I got attacked by an agnostic feminist

First of all, I am not one to throw the term ‘feminazi’ around like a frisbee. I have never used it before nor do I intend to. I want equality for both genders and I don’t think the feminist movement is a bad one, although of course like so many movements you get a few bad eggs. One of these eggs hit me in the face last night. It caught me off guard that I really wanted to post about it.

I was sitting in a bar after work. I was with a colleague and she had to leave, I stayed and finished my drink whilst tapping words into my iPhone. It is a bar that generously gives me discount for working in a business nearby. I was sitting at a table when a young couple sat down next to me. It didn’t take long before we got chatting.

The girl leaned over to me a few minutes into them being there. She asked if I had been stood up by someone. Fair enough, I could well have been. Thankfully, this hasn’t happened to me before. I have had girls tell me they didn’t want a date with me, absolutely. But being stood up is something I haven’t had to endure and I don’t know how happy I would have been to admit it if I was indeed left waiting for a date that didn’t turn up. I told her I hadn’t been stood up. I could see she wasn’t entirely convinced, I asked why she assumed I had been.

She responded with, ‘Why did you mention being stood up? Are you ashamed because it affects your masculinity?!

Very confused, I could only respond with ‘What?!’.

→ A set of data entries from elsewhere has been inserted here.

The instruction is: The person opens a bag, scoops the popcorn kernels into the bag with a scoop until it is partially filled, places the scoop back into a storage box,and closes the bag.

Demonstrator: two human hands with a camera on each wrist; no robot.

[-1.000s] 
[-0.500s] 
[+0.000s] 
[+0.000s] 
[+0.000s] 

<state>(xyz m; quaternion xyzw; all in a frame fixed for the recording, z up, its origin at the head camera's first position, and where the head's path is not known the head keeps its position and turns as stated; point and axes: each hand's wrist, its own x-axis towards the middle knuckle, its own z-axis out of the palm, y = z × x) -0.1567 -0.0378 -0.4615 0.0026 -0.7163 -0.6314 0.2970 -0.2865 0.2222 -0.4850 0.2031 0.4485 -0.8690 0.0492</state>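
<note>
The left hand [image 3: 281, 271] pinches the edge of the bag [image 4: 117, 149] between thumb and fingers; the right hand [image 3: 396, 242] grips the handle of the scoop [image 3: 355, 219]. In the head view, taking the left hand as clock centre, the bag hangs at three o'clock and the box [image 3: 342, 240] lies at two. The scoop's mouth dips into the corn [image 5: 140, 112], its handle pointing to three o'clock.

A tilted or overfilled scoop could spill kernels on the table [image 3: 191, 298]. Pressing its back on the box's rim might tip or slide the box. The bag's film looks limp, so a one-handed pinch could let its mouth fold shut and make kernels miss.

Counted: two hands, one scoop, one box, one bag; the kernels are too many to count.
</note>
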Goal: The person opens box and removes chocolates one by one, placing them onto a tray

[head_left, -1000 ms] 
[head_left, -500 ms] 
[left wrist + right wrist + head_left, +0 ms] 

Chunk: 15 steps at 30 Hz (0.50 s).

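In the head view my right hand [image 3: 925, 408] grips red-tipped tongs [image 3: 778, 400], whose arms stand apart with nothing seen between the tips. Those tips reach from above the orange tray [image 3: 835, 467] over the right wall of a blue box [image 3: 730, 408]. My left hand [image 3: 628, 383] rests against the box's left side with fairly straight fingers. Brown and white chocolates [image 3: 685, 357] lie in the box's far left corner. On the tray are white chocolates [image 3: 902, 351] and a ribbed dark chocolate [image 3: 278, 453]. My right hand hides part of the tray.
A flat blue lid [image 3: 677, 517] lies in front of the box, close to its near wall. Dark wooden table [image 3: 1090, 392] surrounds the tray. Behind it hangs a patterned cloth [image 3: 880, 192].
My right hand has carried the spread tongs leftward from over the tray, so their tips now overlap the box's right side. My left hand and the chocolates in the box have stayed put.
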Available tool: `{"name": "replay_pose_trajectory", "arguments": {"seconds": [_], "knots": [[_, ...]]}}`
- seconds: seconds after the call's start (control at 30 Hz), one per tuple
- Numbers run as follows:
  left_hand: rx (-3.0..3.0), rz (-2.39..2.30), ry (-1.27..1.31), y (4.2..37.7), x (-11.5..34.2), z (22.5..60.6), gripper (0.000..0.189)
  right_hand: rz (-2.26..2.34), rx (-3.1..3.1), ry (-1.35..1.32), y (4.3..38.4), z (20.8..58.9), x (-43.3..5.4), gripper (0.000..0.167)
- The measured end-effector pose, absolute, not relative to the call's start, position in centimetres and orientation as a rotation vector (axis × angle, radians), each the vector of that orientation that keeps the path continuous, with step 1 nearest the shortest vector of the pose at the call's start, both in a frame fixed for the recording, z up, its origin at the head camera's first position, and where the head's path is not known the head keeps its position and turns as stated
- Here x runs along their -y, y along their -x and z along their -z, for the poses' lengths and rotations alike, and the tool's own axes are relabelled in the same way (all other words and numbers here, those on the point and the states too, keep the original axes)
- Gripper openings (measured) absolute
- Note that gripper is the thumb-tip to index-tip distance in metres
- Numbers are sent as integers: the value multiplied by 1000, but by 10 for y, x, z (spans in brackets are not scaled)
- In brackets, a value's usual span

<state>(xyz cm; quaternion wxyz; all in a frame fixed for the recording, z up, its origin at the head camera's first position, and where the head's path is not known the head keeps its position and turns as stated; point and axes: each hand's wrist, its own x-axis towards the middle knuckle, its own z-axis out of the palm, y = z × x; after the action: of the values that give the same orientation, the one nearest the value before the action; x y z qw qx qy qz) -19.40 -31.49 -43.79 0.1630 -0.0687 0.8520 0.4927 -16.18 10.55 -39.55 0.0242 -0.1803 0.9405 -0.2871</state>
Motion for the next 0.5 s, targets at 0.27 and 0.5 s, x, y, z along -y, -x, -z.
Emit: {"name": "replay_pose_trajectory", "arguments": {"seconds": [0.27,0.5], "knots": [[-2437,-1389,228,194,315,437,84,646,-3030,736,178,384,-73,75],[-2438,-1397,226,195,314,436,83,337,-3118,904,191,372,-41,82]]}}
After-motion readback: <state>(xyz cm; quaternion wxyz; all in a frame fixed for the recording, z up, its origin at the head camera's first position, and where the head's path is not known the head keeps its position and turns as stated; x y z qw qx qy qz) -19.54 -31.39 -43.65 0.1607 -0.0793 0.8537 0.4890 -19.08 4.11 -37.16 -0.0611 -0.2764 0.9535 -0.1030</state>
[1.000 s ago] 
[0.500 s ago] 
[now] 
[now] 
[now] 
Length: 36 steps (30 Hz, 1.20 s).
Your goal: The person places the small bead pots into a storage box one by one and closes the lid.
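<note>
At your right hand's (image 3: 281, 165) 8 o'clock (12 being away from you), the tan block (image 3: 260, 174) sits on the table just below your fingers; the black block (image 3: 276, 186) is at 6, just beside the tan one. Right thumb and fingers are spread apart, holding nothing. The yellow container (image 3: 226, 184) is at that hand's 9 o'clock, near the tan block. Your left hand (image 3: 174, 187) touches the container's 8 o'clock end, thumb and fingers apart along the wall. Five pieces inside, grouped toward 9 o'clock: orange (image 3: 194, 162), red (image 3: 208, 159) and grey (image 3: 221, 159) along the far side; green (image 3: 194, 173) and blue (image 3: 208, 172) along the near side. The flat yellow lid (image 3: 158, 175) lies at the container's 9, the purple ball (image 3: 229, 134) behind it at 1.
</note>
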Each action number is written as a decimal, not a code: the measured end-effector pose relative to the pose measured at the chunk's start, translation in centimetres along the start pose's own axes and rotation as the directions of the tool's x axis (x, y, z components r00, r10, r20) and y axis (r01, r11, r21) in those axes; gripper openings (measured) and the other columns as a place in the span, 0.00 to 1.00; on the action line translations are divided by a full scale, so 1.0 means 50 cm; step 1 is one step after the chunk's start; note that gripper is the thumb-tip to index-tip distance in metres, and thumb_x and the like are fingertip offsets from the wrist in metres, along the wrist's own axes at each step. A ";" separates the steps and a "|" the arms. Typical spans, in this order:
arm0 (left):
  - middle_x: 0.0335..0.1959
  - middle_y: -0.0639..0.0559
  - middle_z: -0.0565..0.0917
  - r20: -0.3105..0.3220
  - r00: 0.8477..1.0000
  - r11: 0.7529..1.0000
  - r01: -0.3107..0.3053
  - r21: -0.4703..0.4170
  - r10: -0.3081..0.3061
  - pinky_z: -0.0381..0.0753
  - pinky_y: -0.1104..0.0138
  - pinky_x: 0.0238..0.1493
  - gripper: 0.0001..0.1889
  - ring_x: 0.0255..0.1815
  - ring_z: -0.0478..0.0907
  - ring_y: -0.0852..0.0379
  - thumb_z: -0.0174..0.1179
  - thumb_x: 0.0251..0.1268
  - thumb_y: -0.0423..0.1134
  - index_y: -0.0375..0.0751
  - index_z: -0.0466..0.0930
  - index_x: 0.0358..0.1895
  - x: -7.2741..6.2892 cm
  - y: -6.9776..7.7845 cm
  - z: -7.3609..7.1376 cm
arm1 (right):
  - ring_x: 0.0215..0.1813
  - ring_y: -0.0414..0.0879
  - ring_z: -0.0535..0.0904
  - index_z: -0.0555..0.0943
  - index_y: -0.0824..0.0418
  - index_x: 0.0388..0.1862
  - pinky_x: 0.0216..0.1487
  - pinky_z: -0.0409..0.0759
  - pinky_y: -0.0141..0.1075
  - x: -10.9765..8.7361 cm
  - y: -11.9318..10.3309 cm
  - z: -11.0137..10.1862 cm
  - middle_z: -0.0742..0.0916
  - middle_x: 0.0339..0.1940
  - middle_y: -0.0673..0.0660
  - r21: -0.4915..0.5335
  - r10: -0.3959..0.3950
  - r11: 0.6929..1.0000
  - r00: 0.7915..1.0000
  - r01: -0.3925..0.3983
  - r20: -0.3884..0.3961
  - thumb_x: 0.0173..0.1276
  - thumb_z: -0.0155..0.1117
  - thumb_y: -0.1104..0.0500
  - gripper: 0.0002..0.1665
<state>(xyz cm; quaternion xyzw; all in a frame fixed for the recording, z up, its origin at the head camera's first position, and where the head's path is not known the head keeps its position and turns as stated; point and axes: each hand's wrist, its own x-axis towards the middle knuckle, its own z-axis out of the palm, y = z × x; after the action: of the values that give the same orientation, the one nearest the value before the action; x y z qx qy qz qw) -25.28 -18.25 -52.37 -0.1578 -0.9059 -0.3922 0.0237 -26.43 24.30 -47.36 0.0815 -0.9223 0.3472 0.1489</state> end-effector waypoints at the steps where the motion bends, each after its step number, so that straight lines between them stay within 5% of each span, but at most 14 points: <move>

I do have to say at this point that I could tell from her eyes that she was very drunk. The guy she was with put his head in his hands in embarrassment, he seemed a lot more sober. Despite her being drunk, she still wrongly assumed I was a male that was out on a date that didn’t want to meet me and that I was precious about my masculinity when confronted on the rejection I experienced. The trouble with this is, I just came here for a cheap beer after work. Judging someone after sitting next to them for five minutes is a pretty bad move. Not just judging internally, but to turn to that person and tell them who they are is not very nice, especially when the radar is so off track.


Hey, she was drunk. I am not proud of who I am when drunk, and I thank anyone who has dealt with my drunken ramblings when I am in such a state. Being the sober one in the situation only reminds me that I have probably been as stupid when drunk and that I have a new found respect for bar security that have to take trash talk on a nightly basis. Speaking to the guy she was with after she went outside on the phone to a friend, I found out they were on a Tinder date. I don’t know if their date was a successful one, only they can answer that. I personally would have ran a mile after her accusation. She did come back and the next thing I know is that she still involved me in their conversation, and that she opened up about losing religion. I could only assume that she caught the title of my blog whilst I was on my phone as it was strange that she opened up to me, withing about ten minutes of knowing me, on a topic I am so interested in. The topic change was out of the blue. She suddenly got tearful and told me and her date- I did not know who was on a date with who at this point- that she was losing religion and that she doesn’t know if this was a bad thing. It was something that she had all her life and that she was suddenly relearning everything.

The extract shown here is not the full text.